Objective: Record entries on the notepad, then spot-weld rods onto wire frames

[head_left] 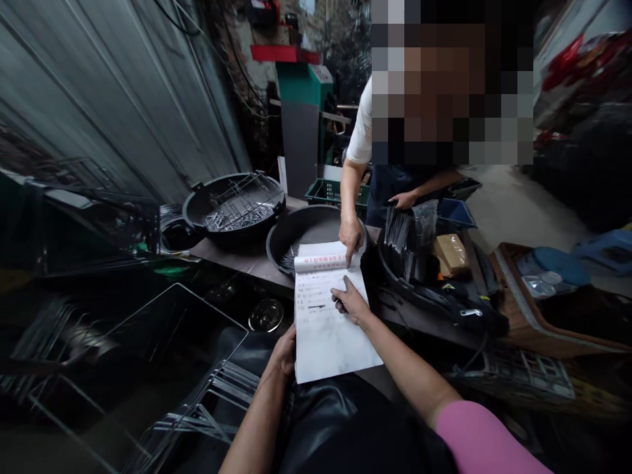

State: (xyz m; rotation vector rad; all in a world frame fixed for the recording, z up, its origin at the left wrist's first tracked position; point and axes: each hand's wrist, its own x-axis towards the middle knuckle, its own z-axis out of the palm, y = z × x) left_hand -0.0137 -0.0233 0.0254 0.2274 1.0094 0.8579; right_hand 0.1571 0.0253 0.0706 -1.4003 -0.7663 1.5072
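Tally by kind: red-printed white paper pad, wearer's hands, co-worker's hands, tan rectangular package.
White paper pad: 1
Wearer's left hand and right hand: 2
Co-worker's pointing hand and other hand: 2
Tan package: 1
Total: 6

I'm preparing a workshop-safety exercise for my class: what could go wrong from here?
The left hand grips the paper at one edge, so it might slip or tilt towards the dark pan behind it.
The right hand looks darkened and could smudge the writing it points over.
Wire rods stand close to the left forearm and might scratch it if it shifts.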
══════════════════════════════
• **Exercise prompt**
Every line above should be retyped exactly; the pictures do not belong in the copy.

• **Answer to the exercise**
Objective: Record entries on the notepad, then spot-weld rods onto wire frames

[head_left] 

State: (xyz m; rotation vector rad; all in a world frame fixed for the recording, z up, its origin at the left wrist's first tracked position; point and axes: each hand's wrist, its own x-axis towards the middle knuckle, its own z-axis out of the palm, y = z × x) left_hand -0.0137 -0.0233 0.0254 0.2274 1.0094 0.8579; right_hand 0.1571 0.0253 0.0706 -1.4003 -0.7663 1.5072
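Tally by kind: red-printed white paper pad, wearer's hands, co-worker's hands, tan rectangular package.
White paper pad: 1
Wearer's left hand and right hand: 2
Co-worker's pointing hand and other hand: 2
Tan package: 1
Total: 6

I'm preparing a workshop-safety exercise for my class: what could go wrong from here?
The left hand grips the paper at one edge, so it might slip or tilt towards the dark pan behind it.
The right hand looks darkened and could smudge the writing it points over.
Wire rods stand close to the left forearm and might scratch it if it shifts.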

Nothing else belongs in this answer.